_Work instructions_:
Nothing in the data should change when you return it, but leave the pictures out.

_Data segment_:
______________________________
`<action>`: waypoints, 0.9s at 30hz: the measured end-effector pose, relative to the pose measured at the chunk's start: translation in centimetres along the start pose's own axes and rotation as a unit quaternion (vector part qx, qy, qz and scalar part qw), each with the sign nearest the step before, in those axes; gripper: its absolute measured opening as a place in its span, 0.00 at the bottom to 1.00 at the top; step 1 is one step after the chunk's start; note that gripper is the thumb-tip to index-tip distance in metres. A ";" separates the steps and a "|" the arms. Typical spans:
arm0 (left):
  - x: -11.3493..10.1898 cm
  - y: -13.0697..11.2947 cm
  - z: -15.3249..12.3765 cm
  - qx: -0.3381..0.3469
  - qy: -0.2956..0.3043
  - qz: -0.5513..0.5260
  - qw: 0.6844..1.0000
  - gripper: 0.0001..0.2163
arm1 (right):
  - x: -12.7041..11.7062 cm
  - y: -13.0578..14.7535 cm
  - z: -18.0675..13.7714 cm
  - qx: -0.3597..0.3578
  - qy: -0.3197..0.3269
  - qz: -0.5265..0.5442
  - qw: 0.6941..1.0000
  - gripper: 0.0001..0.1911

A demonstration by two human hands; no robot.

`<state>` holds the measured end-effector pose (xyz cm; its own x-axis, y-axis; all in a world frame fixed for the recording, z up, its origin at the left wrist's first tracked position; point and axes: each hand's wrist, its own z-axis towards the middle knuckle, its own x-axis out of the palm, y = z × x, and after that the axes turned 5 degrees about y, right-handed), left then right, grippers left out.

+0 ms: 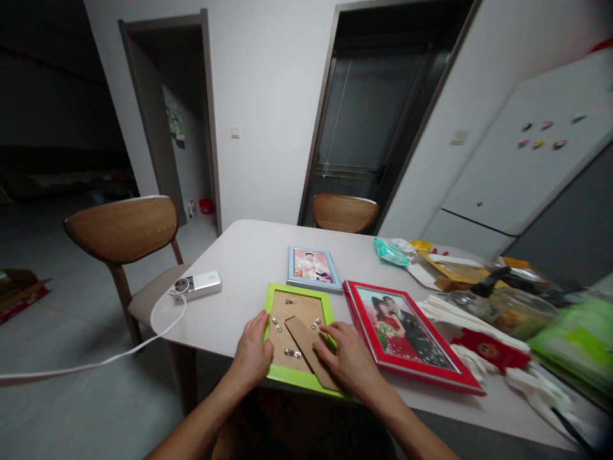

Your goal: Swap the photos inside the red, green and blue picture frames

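Note:
A green picture frame point(297, 377) lies face down at the table's near edge, its brown backing board point(287, 319) and stand flap point(306, 348) showing. My left hand point(251, 351) rests on the frame's left side, thumb on the backing, fingers curled over the edge. My right hand point(347, 354) lies on the frame's right side, fingers spread flat by a metal clip point(316, 324). A red frame point(407, 335) with a photo lies just to the right. A small blue frame point(313, 268) lies behind.
A white device point(197, 285) with a white cable point(96, 364) sits at the table's left edge. Two wooden chairs point(124, 230) stand around the white table point(239, 255). Papers, a glass bowl point(498, 310), wipes point(390, 251) and green packets point(579, 342) crowd the right side.

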<state>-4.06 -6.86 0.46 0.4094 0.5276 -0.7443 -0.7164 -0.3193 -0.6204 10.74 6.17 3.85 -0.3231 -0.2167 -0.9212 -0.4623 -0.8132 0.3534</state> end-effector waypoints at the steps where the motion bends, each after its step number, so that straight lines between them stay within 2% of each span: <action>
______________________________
_Task answer_:
`<action>`: waypoints, 0.9s at 30hz: the measured end-effector pose, relative to the pose measured at the chunk's start: translation in centimetres along the start pose's own axes and rotation as a unit quaternion (vector part qx, qy, qz and scalar part qw), each with the sign nearest the step before, in those axes; gripper: its absolute measured opening as a place in its span, 0.00 at the bottom to 1.00 at the top; step 1 is one step after the chunk's start; note that gripper is the thumb-tip to index-tip distance in metres. A ";" separates the steps and a "|" the arms. Typical spans:
arm0 (left):
  - x: -11.3493..10.1898 cm
  - y: -13.0697..11.2947 cm
  - z: -15.3249..12.3765 cm
  - qx: -0.3381..0.3469
  - qy: -0.2956..0.3043
  - qz: -0.5513..0.5260
  - qw: 0.6844..1.0000
  - gripper: 0.0001..0.2163
arm1 (right):
  - x: -12.7041..11.7062 cm
  - y: -13.0578..14.7535 cm
  - z: -18.0675..13.7714 cm
  - qx: -0.3597..0.3578
  - qy: -0.3197..0.3269
  - qz: -0.5265..0.5442
  - qw: 0.6941..1.0000
  - gripper: 0.0001..0.1911

A demonstration by two human hands; no robot.

`<state>` holds the measured end-effector pose (xyz cm; its own x-axis, y-axis; all in a world frame fixed for the recording, z up, its origin at the left wrist's first tracked position; point and axes: each hand's wrist, its own z-axis towards the middle knuckle, its own x-axis out of the palm, y = z × x, and after that the axes turned 5 degrees about y, right-handed), left then right, grippers left out.

+0 ms: 

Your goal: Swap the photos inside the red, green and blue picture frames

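Note:
A green picture frame point(297, 377) lies face down at the table's near edge, its brown backing board point(287, 319) and stand flap point(306, 348) showing. My left hand point(251, 351) rests on the frame's left side, thumb on the backing, fingers curled over the edge. My right hand point(347, 354) lies on the frame's right side, fingers spread flat by a metal clip point(316, 324). A red frame point(407, 335) with a photo lies just to the right. A small blue frame point(313, 268) lies behind.
A white device point(197, 285) with a white cable point(96, 364) sits at the table's left edge. Two wooden chairs point(124, 230) stand around the white table point(239, 255). Papers, a glass bowl point(498, 310), wipes point(390, 251) and green packets point(579, 342) crowd the right side.
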
<state>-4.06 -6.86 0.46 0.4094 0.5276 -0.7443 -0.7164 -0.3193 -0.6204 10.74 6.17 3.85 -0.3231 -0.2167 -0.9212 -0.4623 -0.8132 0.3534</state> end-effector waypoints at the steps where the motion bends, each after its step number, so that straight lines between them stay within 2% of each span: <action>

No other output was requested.